The opinion of the court was delivered by: Magistrate Judge Maureen P. Kelly
Clay Caldwell (APlaintiff@) has brought this civil rights suit against nine employees of the Department of Corrections stemming from events that allegedly took place while he was incarcerated at the State Correctional Institution at Greene. The case has proceeded through discovery and cross-motions for summary judgment are currently pending.

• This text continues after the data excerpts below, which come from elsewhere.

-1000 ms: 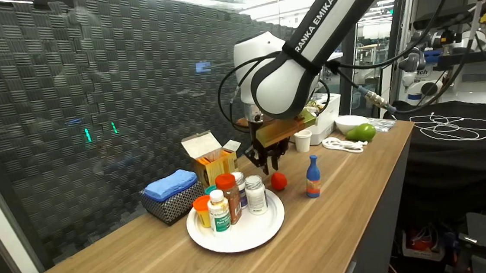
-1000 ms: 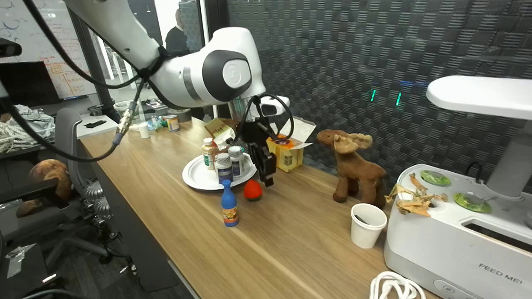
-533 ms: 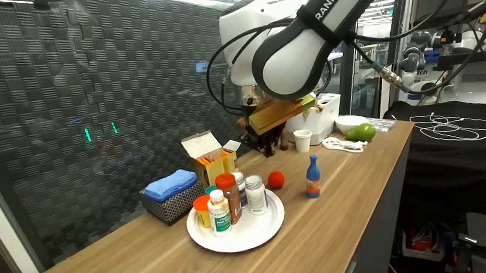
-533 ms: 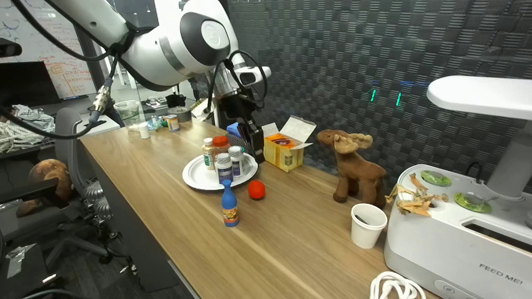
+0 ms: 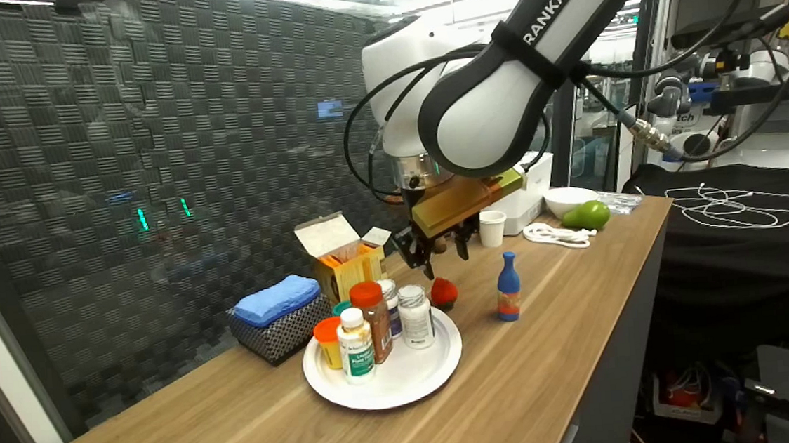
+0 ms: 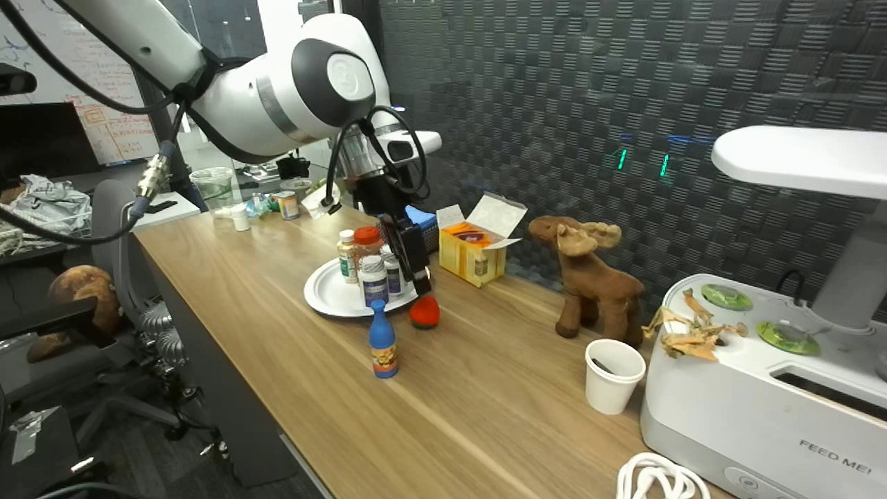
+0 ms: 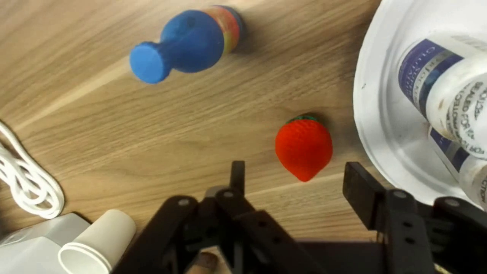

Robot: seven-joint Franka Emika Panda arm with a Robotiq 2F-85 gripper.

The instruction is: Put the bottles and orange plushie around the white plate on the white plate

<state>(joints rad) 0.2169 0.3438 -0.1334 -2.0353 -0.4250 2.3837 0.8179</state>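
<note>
White round flat plate [image 5: 414,383]: upright on it, white bottle with green label and white cap [image 5: 358,354], brownish-orange bottle with red cap [image 5: 381,334], two white bottles with purple labels [image 5: 417,324] [image 5: 393,314], close together. Just beside plate, apart: small rounded red-orange plushie with green end [image 7: 303,148]. Farther off plate: upright blue narrow-necked bottle [image 5: 508,288].

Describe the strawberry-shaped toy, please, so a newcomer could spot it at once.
Find the round white plate on the wooden table. Just off its rim lies the strawberry-shaped toy. Unlike the upright bottles nearby, it is rounded and red, with a green end.
</note>
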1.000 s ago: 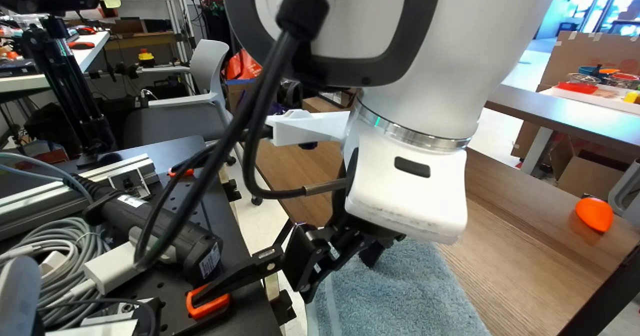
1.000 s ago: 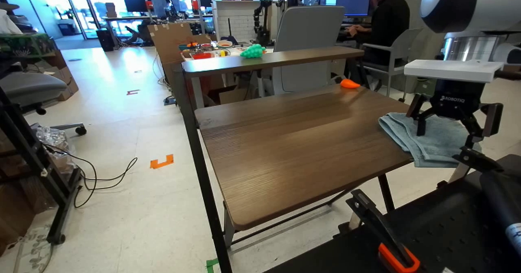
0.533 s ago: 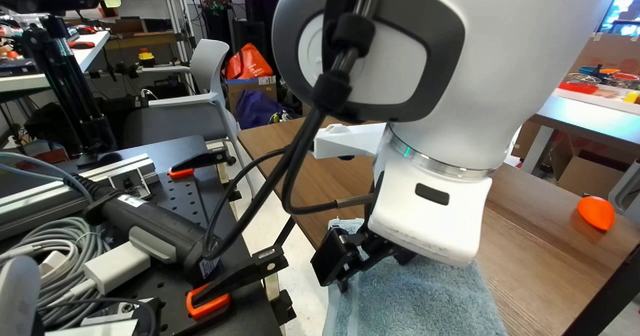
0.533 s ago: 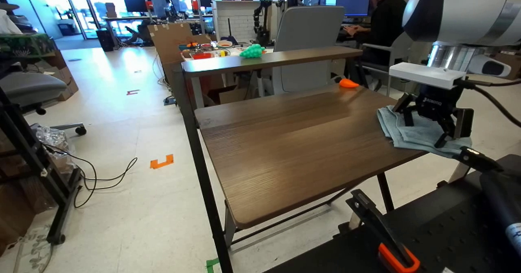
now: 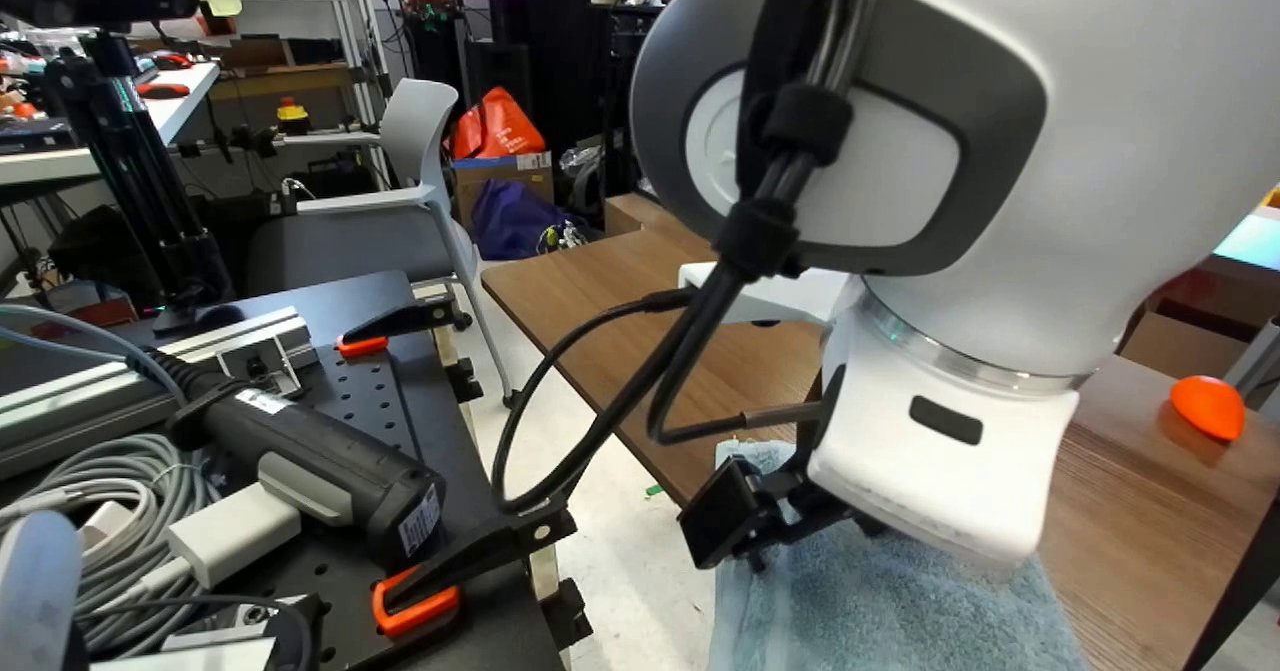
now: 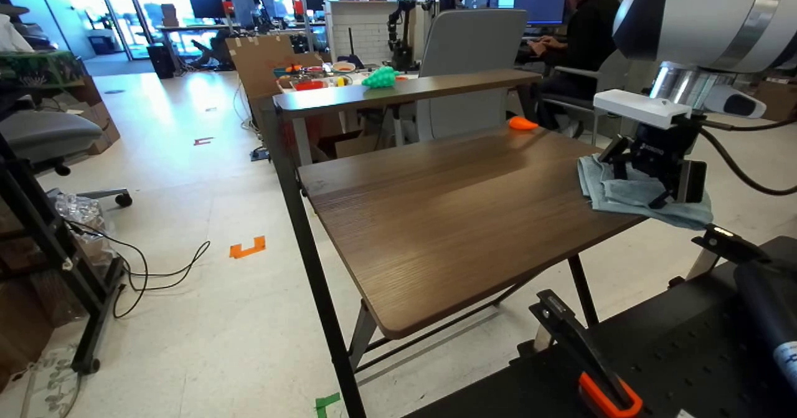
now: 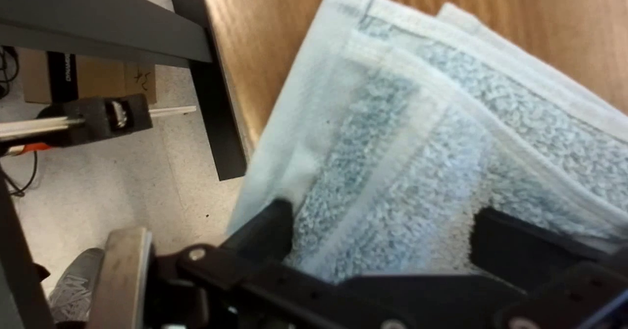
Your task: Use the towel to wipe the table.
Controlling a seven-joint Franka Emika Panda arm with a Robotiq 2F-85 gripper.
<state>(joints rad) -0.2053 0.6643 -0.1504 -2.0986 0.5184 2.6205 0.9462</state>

Presently before the Court is Plaintiff's "Petition for Judgment in the Plaintiff's Motion for Summary Judgment," in which he argues that he is entitled to judgment as a matter of law because Defendants' Answer to the Complaint was untimely filed and that the changes in judges assigned to his case have impeded the judgment. [ECF No. 136]. Citing to mistakes that he has made litigating this case, Plaintiff ask that counsel be appointed to represent him in order to expediting the pending proceedings.*fn1
As this Court has previously set forth, section 1915(e)(1) gives the Court broad discretion to determine whether appointment of counsel is warranted, and that determination must be made on a case-by-case basis. Tabron v. Grace, 6 F.3d 147, 157-58 (3d Cir. 1993). As a threshold matter the district court should consider whether Plaintiff's claim has arguable merit in fact or law. Parham v. Johnson, 126 F.3d 454, 457 (3d Cir. 1997). See Tabron v. Grace, 6 F.3d at 155. If the Court determines that the claim has some merit, the Court should then consider the following factors:
1. the plaintiff's ability to present his or her own case;
2. the complexity of the legal issues;
3. the degree to which factual investigation will be necessary and the ability of the plaintiff to pursue such investigation;
4. the amount the case is likely to turn on credibility determinations;
5. whether the case will require the testimony of expert witnesses; and
6. whether the plaintiff can attain and afford counsel on his own behalf.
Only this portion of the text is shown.